The first question I asked was about the design of the book.  If you have seen it you will agree that it is beautiful. Rosemary had a large part to play in what was included from her vast collection of magazines and other collectables. Jane Ussher came to her house and photographed the collection in natural light so that all the colours were true to the original. The care and dedication are evident, it is a book to browse and enjoy.

Search catalogueRosemary is a collector of art, pottery, tablecloths, tea cosies, books, magazines, fabric … the list goes on. However once art became too expensive to collect, Rosemary realised that she enjoyed collecting the things that no one else valued. This led to the collecting of women’s craft, or applied art, and this in turn led her to realise that she wanted to make the sort of  things she was collecting, and to also use the patterns from the women’s magazines as a basis for her craft.

We talked about the process of making craft, how wonderful it is for dealing with stress.

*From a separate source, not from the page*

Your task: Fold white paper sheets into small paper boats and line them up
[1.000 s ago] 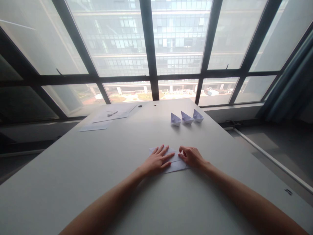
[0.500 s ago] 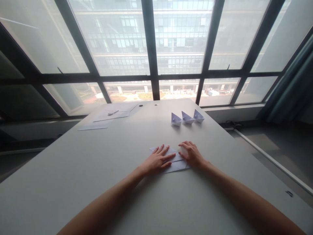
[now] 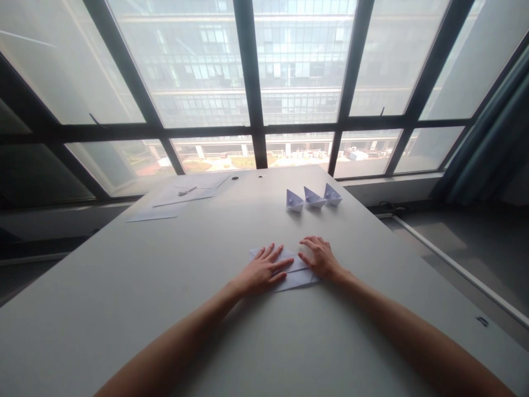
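A folded sheet of white paper [image 3: 295, 280] lies flat on the white table [image 3: 173, 331], with crease lines and layered flaps showing. My left hand [image 3: 264, 270] rests on its left part, palm down with the fingers spread. At the paper's right end is my right hand [image 3: 322, 258], its fingers bent and apart, thumb and fingertips touching or just over the edge; nothing shows gripped in them. Both hands hide parts of the sheet. Three folded paper boats [image 3: 314, 198] stand in a row beyond my right hand.
Flat white sheets [image 3: 165, 212] lie at the table's far left, with a small white object [image 3: 187, 191] on them. Two small holes pierce the far tabletop. A dark mark [image 3: 481, 321] is near the right edge. Large windows [image 3: 206, 66] rise behind the table, and a curtain [image 3: 487, 127] hangs at right.
The whole view has shifted slightly, so things appear a little further left. Both hands keep nearly the same place on the folded paper.
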Motion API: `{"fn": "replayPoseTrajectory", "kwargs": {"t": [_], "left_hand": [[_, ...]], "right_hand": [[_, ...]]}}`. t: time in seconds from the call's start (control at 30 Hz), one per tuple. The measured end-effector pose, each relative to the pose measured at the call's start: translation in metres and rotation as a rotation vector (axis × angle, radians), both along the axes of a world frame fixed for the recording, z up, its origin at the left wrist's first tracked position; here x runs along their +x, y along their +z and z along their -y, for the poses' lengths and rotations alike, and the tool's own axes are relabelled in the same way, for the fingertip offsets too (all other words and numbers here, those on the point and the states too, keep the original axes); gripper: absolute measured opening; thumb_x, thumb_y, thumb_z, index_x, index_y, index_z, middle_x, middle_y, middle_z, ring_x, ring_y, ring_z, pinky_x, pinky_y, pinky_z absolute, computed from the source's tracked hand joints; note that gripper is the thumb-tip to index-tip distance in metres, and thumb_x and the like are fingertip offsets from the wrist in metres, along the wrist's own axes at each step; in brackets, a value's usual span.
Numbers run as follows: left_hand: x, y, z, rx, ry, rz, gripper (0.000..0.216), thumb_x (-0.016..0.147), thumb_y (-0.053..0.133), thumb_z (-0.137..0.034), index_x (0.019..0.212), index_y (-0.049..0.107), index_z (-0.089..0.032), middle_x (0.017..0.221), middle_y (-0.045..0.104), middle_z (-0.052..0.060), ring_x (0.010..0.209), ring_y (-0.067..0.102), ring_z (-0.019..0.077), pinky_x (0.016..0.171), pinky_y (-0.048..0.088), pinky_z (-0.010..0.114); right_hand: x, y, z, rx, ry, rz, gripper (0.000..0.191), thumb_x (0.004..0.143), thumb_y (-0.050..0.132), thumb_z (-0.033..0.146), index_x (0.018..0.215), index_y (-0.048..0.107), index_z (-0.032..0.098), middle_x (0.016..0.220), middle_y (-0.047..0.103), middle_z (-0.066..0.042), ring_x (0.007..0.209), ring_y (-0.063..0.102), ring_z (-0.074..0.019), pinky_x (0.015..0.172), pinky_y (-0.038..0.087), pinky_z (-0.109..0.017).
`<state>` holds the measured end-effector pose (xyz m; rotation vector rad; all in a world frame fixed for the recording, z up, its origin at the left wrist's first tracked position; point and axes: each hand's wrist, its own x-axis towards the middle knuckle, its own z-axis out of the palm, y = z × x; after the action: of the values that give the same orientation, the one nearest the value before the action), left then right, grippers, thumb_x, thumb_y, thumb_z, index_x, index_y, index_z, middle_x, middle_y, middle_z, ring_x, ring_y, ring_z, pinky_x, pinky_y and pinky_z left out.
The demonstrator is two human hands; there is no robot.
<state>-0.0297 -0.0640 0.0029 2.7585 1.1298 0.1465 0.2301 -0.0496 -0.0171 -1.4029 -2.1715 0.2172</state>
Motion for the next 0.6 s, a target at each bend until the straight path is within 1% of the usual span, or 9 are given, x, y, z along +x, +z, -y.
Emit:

Rosemary had with tongue in cheek suggested that the book could have been called “Better than  Prozac”!

Rosemary described enjoying the process of working out how to make something and then deciding on the colours and materials to use, often relying on that wonderful crafters ‘Stash’.  Can there be anything more satisfying than finding a use for that tiny piece of 195’s cotton that you bought for 50 cents at the school fair in 1980?

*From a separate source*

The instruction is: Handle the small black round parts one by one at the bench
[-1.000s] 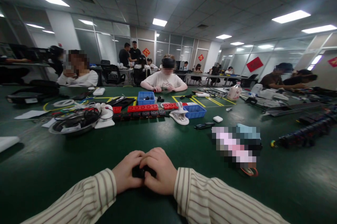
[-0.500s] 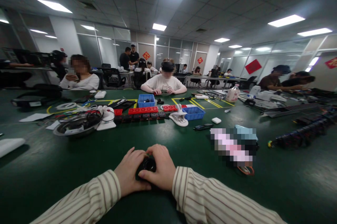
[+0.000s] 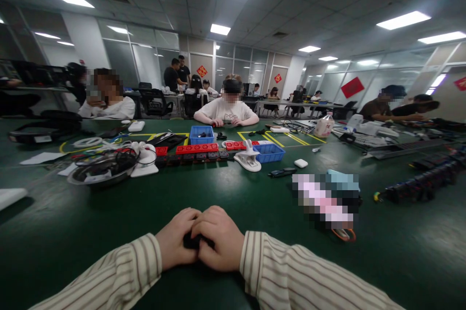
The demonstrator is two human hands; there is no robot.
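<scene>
The 2 bare hands are close together, low in the middle of the view, above the dark green, smooth bench [image 3: 120, 218]. The left hand [image 3: 176, 237] and the right hand [image 3: 220, 239] are curled around 1 small black object [image 3: 191, 241], and their fingers are narrow, bent over it from both sides. This object is between the fingers, and because they cover most of it, its full shape cannot be told. The right fingers lie over its top and touch the left hand. Both wrists come out of cream sleeves with dark stripes. Beyond the fingers, well apart from them, there is a row of red rectangular blocks [image 3: 196, 148], and just in front of it a row of black blocks [image 3: 204, 157]. To the right of these rows, a white clip with a round base [image 3: 248, 159] is beside a shallow blue plastic box [image 3: 271, 154]. To the left of the fingers and farther away, a round metal bowl [image 3: 82, 180] holds black cables. To the right of the fingers, there are a small white rounded case [image 3: 300, 163], a slim black object [image 3: 282, 172] and a blurred pink and white item [image 3: 322, 198], which is the nearest of these 3. Directly beyond the fingers, across the bench, a co-worker in a white shirt [image 3: 225, 112] sits with both hands low in front.
</scene>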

IMG_0676I had been curious for a while about why there was the need to decorate the everyday items that were made. Rosemary described a scheme first started in Scotland in the 1930s called the  Needlework Development scheme. This project was to encourage a high standard of embroidery. It was disbanded during the war but started up again in 1945 to encourage women to start making and sewing again, possibly because they had been too busy working outside of the home in the war, and it was time to get back to the domestic again. Craft has always however been about meeting up with other women, company and creativity.

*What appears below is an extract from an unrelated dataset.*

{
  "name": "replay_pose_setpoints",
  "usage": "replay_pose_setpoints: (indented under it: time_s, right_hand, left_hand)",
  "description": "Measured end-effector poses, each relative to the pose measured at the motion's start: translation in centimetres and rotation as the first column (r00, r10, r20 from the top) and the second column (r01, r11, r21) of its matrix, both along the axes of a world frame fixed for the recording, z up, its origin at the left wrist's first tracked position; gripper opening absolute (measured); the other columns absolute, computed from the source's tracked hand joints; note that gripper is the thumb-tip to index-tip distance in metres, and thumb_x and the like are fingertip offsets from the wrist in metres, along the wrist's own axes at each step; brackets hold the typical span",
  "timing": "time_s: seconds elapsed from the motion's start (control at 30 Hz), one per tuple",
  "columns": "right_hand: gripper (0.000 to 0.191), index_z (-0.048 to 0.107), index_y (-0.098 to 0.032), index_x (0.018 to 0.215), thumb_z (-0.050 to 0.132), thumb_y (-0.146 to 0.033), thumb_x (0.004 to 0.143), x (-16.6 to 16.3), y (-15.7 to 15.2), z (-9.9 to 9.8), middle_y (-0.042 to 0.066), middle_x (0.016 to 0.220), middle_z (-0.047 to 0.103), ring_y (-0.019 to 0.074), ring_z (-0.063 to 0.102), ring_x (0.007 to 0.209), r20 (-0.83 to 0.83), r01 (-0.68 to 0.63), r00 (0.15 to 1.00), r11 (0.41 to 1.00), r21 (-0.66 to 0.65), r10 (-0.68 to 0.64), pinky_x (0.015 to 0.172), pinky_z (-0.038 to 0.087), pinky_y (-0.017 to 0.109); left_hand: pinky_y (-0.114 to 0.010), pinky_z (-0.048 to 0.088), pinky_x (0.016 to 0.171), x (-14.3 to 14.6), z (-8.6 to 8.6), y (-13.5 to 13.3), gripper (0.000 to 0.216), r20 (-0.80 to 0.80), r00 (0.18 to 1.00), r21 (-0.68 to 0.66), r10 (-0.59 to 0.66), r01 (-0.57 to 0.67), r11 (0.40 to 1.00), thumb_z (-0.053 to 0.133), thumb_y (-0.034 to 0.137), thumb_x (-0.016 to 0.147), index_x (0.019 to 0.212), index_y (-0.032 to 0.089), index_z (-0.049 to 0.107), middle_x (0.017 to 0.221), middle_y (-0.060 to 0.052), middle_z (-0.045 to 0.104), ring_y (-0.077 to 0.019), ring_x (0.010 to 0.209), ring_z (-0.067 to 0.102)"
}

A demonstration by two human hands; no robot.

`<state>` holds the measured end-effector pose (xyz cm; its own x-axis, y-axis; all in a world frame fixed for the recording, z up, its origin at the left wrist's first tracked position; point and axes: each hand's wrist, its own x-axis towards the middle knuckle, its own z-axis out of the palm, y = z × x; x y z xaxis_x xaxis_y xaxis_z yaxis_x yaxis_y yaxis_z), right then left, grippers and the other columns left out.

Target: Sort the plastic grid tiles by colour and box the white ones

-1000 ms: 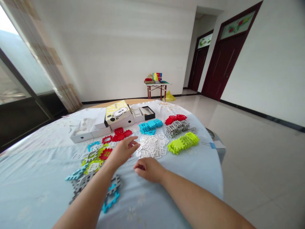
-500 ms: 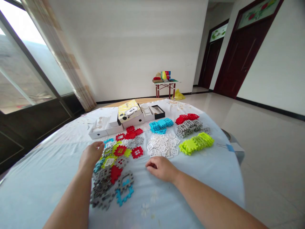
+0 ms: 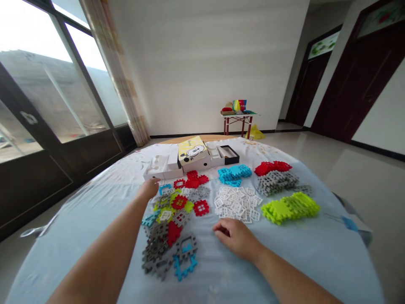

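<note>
At the far left of the mixed pile, my left hand [image 3: 149,188] has its fingertips closed at the edge of a small white window-frame piece [image 3: 161,183]. Just beyond those fingers lies a blue notched frame [image 3: 164,189]. My right hand [image 3: 238,237] rests on the cloth with curled fingers, and nothing shows in them. In front of it spreads a heap of white window-frame pieces [image 3: 236,202]. Between my arms lie overlapping notched plastic pieces: red squares [image 3: 201,207], grey ones [image 3: 156,240], lime ones and a blue frame [image 3: 185,268].
Sorted stacks stand at the right: blue [image 3: 234,174], red [image 3: 272,167], grey [image 3: 276,182] and lime [image 3: 291,207]. Behind are white box trays [image 3: 158,169], a yellow-and-white box [image 3: 194,154] and a black-rimmed tray [image 3: 232,156]. A blue cloth [image 3: 88,228] covers the round table.
My view has turned left, so everything appears farther right. My left hand has reached farther forward to the white window-frame piece. My right hand stays curled near the white heap.
</note>
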<state>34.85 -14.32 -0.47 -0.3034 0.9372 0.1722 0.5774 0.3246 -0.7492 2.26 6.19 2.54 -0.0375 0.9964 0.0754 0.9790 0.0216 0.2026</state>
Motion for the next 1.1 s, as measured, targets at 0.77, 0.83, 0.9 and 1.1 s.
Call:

I also wondered if many of those women in the earlier years would these days be at art school, which led her to tell me that in the early 1900s embroidery was part of the Christchurch School of Art, and that if I managed to find a copy of The Studio year book of decorative arts that I would be amazed with what it included. If anyone knows anything further about this I would be very interested.  Here is a link to some art, including embroidery that was donated to the Macmillan Brown Library at the University of Canterbury.

We talked about colour and how we both like the old fabrics and colour schemes of the time. I especially love her embroidered flower tea cosy with the pastels and gentle colour combinations. We bemoaned the colours of bought felt in New Zealand, garish primary colours, but I am now off to view who Rosemary assures me stock half-tones that are far more pleasing on the eye.

Rosemary has had exhibitions of her own craft work as well as curating a number of other shows depicting applied arts in New Zealand.  Alongside all this she writes her weekly columns. Her parting comments to me were that she would like a couple of weeks off just to sit down and plan her next craft project. I hope she gets time soon as hopefully there might be another beautiful book to come out of it.